Minnesota landlords have 14 days to make repairs after getting a written notice, except for code violations where the renter can show good reason for a shorter period of time.
Can the Landlord Refuse To Make Repairs in Minnesota?
Minnesota landlords cannot refuse to make repairs that are their responsibility, even if the tenant isn’t current on rent. Minnesota courts have clearly stated that failure to repair relieves the tenant of at least part of the responsibility for rent.
Do Landlords Have To Pay for Alternative Accommodation During Repairs in Minnesota?
Minnesota landlords are not required to pay for alternative accommodation while they conduct repairs.
Tenant’s Rights if Repairs Aren’t Made in Minnesota
Minnesota tenants have the standard remedy to file a rent escrow action if the landlord doesn’t perform timely repairs. The escrow action court can order repairs, or various kinds of rent reduction and deduction. If the problem is severe enough, the renter might also claim constructive eviction and move out.
Can the Tenant Withhold Rent in Minnesota?
Minnesota tenants can withhold rent as part of a court-approved rent escrow action. For severe habitability issues, a tenant can also claim constructive eviction, which involves moving out and suspending rent payments. Constructive eviction doesn’t require a court action.
Can the Tenant Repair and Deduct in Minnesota?
Minnesota tenants can arrange for repairs and deduct from the rent, as part of a court-approved rent escrow action.
Can the Tenant Break Their Lease in Minnesota?
Minnesota tenants can break the lease as part of a court-approved rent escrow action. They can also break the lease in cases of extreme damage to the property that renders it uninhabitable but wasn’t the tenant’s fault.

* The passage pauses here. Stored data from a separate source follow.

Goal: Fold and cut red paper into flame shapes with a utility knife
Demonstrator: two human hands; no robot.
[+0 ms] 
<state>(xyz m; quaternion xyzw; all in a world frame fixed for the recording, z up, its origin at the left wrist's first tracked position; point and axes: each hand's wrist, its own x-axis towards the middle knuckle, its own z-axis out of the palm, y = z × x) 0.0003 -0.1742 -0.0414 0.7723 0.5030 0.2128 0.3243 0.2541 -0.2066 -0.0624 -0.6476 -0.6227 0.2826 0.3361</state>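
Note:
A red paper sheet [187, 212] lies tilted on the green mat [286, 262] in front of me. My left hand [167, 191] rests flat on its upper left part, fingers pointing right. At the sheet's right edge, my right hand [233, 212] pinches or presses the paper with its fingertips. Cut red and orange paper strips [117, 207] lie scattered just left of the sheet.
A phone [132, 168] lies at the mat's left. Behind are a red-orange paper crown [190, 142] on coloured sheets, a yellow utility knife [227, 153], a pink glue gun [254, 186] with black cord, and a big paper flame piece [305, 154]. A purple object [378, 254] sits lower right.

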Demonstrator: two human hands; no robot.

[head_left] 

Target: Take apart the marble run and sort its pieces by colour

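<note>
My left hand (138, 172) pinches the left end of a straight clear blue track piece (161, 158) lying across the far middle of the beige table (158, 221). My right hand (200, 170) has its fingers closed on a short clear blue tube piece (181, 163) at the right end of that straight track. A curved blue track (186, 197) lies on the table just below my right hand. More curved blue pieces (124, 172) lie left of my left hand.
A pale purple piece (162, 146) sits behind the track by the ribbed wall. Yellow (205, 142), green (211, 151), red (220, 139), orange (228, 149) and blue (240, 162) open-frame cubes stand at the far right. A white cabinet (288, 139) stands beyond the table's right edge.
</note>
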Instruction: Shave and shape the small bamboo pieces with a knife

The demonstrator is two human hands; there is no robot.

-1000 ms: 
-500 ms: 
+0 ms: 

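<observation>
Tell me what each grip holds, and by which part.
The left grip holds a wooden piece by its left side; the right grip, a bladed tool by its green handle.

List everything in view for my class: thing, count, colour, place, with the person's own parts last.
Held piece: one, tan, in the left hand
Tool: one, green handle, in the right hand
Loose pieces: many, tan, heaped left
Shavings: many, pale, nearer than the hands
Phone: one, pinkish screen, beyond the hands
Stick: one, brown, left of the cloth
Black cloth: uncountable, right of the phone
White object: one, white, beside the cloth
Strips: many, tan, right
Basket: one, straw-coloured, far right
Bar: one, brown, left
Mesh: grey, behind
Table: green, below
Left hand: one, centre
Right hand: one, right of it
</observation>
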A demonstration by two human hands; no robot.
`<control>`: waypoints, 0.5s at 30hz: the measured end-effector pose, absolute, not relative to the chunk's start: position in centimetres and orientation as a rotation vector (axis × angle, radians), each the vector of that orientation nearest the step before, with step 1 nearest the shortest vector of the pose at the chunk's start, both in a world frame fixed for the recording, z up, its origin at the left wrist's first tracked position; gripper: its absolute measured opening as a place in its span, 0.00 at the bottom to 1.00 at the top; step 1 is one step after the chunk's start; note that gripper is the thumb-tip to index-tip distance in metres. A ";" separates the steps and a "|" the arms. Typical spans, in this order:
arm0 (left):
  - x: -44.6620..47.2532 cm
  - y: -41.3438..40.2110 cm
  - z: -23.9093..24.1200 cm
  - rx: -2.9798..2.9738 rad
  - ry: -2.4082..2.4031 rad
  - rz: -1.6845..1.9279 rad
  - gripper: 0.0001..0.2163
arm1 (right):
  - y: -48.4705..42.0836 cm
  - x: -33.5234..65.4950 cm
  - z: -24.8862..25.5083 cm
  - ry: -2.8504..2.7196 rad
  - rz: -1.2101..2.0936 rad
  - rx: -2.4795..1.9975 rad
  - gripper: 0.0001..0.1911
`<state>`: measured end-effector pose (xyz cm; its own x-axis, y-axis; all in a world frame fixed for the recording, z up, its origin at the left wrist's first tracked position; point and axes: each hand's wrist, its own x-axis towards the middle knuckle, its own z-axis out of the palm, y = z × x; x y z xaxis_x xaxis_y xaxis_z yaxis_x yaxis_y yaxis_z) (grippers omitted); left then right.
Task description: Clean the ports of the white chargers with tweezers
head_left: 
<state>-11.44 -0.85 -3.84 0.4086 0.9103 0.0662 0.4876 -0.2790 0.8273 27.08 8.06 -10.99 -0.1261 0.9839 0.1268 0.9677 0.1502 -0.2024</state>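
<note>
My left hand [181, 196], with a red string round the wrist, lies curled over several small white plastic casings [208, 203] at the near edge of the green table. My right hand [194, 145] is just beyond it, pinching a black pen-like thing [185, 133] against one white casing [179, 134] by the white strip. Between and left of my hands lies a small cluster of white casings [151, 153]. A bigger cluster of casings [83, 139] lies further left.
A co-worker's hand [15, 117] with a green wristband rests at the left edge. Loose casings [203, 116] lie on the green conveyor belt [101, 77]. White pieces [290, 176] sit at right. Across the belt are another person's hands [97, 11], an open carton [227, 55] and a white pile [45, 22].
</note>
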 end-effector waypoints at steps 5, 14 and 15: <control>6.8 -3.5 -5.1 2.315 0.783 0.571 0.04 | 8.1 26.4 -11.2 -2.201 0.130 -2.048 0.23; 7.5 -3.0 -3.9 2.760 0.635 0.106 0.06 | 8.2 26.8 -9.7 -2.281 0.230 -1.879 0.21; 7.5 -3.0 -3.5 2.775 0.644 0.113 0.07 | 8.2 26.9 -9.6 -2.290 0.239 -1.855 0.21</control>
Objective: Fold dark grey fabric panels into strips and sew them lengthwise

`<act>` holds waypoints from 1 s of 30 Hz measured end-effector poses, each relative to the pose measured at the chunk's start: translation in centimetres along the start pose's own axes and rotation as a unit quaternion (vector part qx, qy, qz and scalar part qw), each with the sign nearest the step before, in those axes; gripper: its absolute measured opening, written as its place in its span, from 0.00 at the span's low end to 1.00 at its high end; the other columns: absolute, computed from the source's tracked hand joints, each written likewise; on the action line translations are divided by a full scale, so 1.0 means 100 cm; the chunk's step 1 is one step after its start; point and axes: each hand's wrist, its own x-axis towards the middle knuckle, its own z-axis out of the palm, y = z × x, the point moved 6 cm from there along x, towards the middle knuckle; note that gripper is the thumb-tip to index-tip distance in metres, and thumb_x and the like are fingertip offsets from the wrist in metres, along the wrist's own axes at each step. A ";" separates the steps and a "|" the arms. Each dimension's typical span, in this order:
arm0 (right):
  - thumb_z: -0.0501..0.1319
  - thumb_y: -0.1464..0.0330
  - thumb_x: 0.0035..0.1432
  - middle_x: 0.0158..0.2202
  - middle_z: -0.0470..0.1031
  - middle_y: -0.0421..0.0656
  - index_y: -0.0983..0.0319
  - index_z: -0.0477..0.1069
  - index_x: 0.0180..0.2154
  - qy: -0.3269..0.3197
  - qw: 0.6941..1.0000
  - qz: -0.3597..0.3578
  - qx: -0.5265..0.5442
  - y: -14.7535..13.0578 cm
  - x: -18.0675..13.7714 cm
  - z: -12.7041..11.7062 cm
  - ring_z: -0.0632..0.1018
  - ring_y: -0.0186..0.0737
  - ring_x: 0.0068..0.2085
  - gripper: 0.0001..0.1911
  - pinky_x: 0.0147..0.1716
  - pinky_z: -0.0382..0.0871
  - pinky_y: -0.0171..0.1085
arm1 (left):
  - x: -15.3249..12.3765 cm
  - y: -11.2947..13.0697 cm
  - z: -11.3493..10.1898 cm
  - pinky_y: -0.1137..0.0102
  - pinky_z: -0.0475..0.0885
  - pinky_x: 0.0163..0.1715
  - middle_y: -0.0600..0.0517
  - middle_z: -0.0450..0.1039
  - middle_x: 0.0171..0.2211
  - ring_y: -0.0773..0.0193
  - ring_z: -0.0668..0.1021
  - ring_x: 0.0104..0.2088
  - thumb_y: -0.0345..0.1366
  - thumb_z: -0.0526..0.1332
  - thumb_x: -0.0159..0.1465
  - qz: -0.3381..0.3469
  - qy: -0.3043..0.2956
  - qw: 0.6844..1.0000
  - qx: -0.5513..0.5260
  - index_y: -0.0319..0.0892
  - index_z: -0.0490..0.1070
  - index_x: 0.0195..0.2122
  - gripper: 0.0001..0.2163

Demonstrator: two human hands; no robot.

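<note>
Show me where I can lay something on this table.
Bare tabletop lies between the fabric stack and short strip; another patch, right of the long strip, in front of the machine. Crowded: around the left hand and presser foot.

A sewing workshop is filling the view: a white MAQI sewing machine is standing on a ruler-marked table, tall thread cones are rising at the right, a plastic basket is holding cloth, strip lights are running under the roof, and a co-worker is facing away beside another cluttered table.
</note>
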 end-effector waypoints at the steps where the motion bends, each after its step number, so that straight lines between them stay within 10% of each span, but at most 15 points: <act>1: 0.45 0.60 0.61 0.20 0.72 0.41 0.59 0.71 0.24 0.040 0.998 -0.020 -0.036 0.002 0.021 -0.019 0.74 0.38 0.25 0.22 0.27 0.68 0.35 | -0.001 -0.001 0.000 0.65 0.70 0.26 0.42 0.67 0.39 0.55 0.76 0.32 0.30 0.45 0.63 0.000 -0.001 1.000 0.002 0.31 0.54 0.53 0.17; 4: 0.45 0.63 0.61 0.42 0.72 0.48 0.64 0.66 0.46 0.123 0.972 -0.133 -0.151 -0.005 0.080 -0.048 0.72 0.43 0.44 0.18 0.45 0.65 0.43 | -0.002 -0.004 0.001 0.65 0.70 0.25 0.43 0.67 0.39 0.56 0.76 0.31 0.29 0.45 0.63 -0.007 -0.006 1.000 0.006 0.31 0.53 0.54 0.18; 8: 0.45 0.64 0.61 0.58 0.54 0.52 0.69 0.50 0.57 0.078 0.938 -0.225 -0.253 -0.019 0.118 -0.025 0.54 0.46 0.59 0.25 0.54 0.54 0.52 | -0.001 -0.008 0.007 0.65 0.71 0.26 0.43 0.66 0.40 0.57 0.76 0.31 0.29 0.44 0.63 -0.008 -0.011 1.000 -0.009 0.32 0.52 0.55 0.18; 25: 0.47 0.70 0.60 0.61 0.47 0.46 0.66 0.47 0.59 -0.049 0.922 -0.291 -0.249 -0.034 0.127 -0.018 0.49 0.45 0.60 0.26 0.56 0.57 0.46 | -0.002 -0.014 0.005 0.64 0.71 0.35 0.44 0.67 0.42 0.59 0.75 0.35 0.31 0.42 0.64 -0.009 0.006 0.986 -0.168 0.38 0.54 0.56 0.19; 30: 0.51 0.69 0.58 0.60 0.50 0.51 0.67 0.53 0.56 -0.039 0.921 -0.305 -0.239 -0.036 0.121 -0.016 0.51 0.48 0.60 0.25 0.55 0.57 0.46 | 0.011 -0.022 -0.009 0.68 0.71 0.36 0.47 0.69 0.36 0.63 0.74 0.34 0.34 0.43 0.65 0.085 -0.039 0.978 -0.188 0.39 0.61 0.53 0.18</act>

Can the Tenant Sue in Minnesota?
Minnesota tenants can sue by filing a rent escrow action if the landlord fails to make timely repairs, which gives a court broad powers to order relief for any issues.
Can the Tenant Report the Landlord in Minnesota?
Minnesota tenants can report landlords to the local inspections or code enforcement department, for code violations that affect health or safety. If an inspecting officer finds a violation, the landlord is considered legally on notice to repair it for rent escrow purposes.
Landlord Retaliation in Minnesota
It’s illegal for Minnesota landlords to retaliate with increased obligations, reduced services, or eviction against tenants who have made a good-faith complaint about the landlord’s legal responsibilities. The landlord has to prove a non-retaliatory intention if any of previously mentioned actions take place fewer than 90 days after a complaint.
Sources
- 1 Minn. Stat. § 504B.385(1)(c) (2022)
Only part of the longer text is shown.